Here, I'll elucidate:
UC Davis project???!!! Dude you have no concept of the academia paper game. I shall repeat, UC Davis had nothing to do with said study other than the prinicpal author is recently employed there. Principal author had nothing to do with the original Dunedin study.
Edit: Principal author's academic background is in Public Health, a very agenda driven field of study
"The study, conducted by an international team of researchers led by
Magdalena Cerdá at the University of California, Davis, Health System, and Avshalom Caspi and Terrie Moffitt at Duke University, appears online on March 23 in the journal
Clinical Psychological Science ." (
https://www.ucdmc.ucdavis.edu/publish/news/newsroom/10874, 2nd paragraph)
If you actually
read the article, you'd realize it used more information than just the New Zealand based Dunedin study.
And again, to quote the same
article you supposedly read: "
The authors assessed the frequency and duration of cannabis use among participants in the long-term Dunedin Multidisciplinary Health and Development Study — a four-decade project maintained by the University of Otago that has been following the development of a group of 1,037 children born in 1972-1973 in Dunedin, New Zealand from birth to age 38. The Dunedin study includes participants who represent the full range of socioeconomic status and health in the general population and have had follow-up examinations at ages 3, 5, 9, 11, 13, 15, 18, 21, 26, 32 and, most recently, at 38.
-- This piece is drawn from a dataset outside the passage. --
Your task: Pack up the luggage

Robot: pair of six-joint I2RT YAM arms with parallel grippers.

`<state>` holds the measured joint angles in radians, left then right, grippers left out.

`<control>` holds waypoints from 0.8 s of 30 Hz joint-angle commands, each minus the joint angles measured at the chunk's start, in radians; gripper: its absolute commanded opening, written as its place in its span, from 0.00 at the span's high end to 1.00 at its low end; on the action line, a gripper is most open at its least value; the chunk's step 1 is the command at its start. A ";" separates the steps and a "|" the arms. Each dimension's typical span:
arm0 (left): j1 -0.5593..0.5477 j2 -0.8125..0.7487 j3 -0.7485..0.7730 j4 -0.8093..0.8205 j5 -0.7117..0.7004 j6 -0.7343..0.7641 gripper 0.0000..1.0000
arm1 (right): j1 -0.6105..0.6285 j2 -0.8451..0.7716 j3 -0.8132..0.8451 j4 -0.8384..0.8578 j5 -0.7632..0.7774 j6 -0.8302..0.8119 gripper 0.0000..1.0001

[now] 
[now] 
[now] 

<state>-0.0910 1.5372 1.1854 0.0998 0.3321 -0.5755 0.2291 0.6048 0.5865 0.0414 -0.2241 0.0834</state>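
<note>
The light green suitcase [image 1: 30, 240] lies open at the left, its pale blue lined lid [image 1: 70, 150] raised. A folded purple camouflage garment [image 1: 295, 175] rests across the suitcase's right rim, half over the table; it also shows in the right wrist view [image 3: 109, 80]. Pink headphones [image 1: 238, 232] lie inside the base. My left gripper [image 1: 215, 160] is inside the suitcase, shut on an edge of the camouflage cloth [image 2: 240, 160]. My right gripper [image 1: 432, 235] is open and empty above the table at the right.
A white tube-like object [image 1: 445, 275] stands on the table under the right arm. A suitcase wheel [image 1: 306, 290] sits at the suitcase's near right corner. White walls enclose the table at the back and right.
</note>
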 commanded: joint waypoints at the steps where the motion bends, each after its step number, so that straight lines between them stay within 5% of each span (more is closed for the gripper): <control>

For the current study, the authors included 947 participants who had completed at least three of the five adult cannabis assessments from ages 18 through 38. They measured both persistence of cannabis dependence, as defined by the total number of study periods out of five that the participant met criteria for cannabis dependence, and persistence of regular cannabis use as the total number of study periods out of five that a participant used cannabis for four or more days per week.
Eighteen percent, or 173 participants, were considered marijuana dependent in at least one wave of the study, and 15 percent (140 participants) fell into the regular cannabis use categories, in at least one wave of the study. Results were similar for persistent cannabis dependence and persistent regular cannabis use. (See
summary of research methodology or the
paper for more details.)
Other universities involved in the research study include the University of Otago, Dunedin, NZ; Institute of Psychiatry, Kings College London, UK; Arizona State University, Tempe, AZ.
This has been a really good 4 hour troll discussion but I'm gonna retire now lol. You guys definitely win.